Il Rigoletto a detta di tanti non è un granchè da vedere. Non sono d’accordo. Il Rigoletto mi incuriosiva e mi ha lasciato qualcosa. C’è come una tristezza in quella piccola corte dietro Piazza Sordello e infatti leggo la storia. Il Rigoletto è un tormentato melodramma che Giuseppe Verdi ha deciso di interpretare nel 1850, tratto dall’opera letteraria di Victor Hugo intitolata “Triboulet”. All’inizio proibita per questioni politiche, poi trova la sua strada e racconta di un uomo perseguitato da un segreto: una figlia (Gilda) nata dalla relazione con l’unica donna che nella vita lo ha amato e compatito.

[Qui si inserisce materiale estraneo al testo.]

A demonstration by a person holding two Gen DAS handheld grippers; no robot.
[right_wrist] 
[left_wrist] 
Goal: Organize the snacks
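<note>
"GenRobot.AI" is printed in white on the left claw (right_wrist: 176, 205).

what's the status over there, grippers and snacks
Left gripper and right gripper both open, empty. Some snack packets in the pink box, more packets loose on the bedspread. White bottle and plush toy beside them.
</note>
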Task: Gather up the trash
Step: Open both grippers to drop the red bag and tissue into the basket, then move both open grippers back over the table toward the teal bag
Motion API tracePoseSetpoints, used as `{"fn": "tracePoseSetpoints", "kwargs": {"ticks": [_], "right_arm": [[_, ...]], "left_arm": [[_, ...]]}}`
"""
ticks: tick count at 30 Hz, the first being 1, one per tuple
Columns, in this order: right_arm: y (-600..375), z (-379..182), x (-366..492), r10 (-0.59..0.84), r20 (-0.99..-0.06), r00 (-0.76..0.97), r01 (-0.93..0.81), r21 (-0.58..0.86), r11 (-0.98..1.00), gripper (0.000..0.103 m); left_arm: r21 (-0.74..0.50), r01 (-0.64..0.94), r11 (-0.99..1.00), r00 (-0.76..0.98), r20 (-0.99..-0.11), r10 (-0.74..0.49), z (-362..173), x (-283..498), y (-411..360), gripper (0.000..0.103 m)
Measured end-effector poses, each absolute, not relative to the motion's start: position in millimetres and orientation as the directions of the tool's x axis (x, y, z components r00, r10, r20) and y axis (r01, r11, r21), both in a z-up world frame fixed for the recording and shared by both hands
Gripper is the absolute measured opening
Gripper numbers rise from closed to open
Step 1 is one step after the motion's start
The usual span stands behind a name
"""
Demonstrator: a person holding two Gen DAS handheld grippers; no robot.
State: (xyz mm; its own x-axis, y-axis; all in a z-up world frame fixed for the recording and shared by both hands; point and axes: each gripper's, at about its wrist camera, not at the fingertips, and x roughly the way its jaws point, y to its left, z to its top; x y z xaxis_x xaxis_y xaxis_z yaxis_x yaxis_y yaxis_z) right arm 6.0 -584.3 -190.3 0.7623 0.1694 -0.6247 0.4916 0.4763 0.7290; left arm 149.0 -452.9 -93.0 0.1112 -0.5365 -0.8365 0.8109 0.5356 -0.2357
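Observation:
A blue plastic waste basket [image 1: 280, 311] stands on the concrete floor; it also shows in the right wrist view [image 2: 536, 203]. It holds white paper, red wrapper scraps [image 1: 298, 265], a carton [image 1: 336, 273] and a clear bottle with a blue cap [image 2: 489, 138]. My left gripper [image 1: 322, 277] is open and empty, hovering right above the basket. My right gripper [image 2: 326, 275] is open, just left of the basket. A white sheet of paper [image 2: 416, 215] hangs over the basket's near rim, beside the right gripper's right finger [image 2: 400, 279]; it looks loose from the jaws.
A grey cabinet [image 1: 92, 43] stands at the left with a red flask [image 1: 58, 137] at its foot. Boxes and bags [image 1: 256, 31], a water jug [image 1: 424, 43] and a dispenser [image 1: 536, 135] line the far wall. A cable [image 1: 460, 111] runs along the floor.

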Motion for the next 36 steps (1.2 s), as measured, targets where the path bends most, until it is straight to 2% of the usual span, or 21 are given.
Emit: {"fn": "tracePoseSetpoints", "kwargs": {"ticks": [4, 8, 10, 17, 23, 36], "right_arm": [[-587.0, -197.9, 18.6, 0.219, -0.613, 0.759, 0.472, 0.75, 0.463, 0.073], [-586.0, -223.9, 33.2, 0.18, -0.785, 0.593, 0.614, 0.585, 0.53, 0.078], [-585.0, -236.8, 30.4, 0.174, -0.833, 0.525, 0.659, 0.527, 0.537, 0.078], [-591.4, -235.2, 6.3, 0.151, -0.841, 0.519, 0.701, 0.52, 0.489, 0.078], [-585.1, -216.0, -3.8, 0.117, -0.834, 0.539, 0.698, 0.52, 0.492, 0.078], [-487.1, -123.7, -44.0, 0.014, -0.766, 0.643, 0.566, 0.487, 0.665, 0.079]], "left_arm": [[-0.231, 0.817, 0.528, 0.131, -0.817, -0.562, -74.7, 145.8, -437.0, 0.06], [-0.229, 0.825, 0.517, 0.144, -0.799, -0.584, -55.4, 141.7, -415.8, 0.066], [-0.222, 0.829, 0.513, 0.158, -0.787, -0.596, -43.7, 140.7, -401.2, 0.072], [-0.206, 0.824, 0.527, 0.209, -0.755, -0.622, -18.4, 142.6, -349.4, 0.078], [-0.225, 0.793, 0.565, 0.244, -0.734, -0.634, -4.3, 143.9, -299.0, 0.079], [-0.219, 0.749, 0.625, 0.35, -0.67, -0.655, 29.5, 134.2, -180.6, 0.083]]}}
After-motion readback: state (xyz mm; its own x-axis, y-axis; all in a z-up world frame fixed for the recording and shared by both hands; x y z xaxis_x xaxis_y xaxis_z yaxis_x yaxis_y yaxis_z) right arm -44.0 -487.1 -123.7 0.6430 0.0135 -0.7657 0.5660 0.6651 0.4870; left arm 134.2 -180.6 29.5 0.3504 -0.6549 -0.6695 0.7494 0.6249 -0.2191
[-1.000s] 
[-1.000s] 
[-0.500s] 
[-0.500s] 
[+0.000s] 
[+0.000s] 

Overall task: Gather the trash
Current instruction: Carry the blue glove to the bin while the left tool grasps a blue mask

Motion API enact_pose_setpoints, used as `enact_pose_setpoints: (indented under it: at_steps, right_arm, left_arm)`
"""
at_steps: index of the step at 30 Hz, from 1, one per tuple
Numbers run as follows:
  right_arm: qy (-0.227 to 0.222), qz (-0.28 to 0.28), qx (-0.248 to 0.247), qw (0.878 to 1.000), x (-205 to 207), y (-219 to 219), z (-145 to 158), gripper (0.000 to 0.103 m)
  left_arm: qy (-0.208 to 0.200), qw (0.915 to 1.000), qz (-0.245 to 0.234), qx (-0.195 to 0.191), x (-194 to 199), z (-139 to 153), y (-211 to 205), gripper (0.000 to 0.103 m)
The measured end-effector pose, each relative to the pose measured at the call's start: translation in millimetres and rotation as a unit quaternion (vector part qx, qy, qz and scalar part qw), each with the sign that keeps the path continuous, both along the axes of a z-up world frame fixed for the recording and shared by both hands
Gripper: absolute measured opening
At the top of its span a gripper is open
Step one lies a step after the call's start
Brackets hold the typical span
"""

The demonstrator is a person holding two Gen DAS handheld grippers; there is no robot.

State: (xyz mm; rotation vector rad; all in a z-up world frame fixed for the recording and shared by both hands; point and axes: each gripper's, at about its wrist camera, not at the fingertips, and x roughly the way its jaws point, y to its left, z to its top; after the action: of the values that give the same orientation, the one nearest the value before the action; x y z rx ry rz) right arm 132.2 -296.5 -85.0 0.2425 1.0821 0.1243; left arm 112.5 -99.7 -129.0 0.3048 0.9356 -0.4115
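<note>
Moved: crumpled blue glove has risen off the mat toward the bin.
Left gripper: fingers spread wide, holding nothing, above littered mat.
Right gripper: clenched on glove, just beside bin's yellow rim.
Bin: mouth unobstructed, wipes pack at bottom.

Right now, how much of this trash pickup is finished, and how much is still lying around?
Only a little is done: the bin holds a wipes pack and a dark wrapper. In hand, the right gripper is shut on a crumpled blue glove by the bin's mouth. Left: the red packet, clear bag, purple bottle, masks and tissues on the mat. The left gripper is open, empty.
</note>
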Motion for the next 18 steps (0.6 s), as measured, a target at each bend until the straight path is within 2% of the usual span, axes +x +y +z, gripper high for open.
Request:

Il Rigoletto ha ricevuto una maledizione da Montenerone, un vecchio che un giorno decise di recarsi a corte per vendicare la dignità di sua figlia beffeggiata dal Duca, che si divertiva a disonorare giovani donzelle illibate. Montenerone augura a Rigoletto di provare la stessa sua sofferenza di padre e così succede. Dalla paura rinchiude sua figlia in casa evitando che questa venga adocchiata dal Duca, ma così succede e le ruba il cuore. Ghilda è innamorata e sedotta. Rigoletto si accorda con tale Sparafucile che attira le vittime a casa sua grazie alle arti seduttrici della sorella Maddalena e per 20 ducati gli consegnerà come promesso il corpo del Duca. Rigoletto fa spiare a sua figlia che razza di uomo è il Duca, che si concede a tutte le donne, ma lei pur gelosa è innamorata e lo perdona e una volta compreso lo scopo del padre decide di salvare il suo amato. Maddalena che è innamorata a sua volta del Duca propone al fratello di salvare la vittima e di uccidere il primo pellegrino che chiederà ospitalità presso la loro dimora. Gilda sente tutto e per amore si traveste da pellegrino. Rigoletto va all’ora prestabilita per ritirare il cadavere e una volta allontanatosi sente una voce “la donna è mobil”, si accorge che nel sacco c’è sua figlia morente che prima di sospirare chiede perdono al padre e gli giura amore eterno.

La maledizione di Montenerone si è compiuta e oltre capire perchè mi aveva invasa un senso di sofferenza, mi è immediatamente chiaro che questo è un esempio di come le opere siano immortali.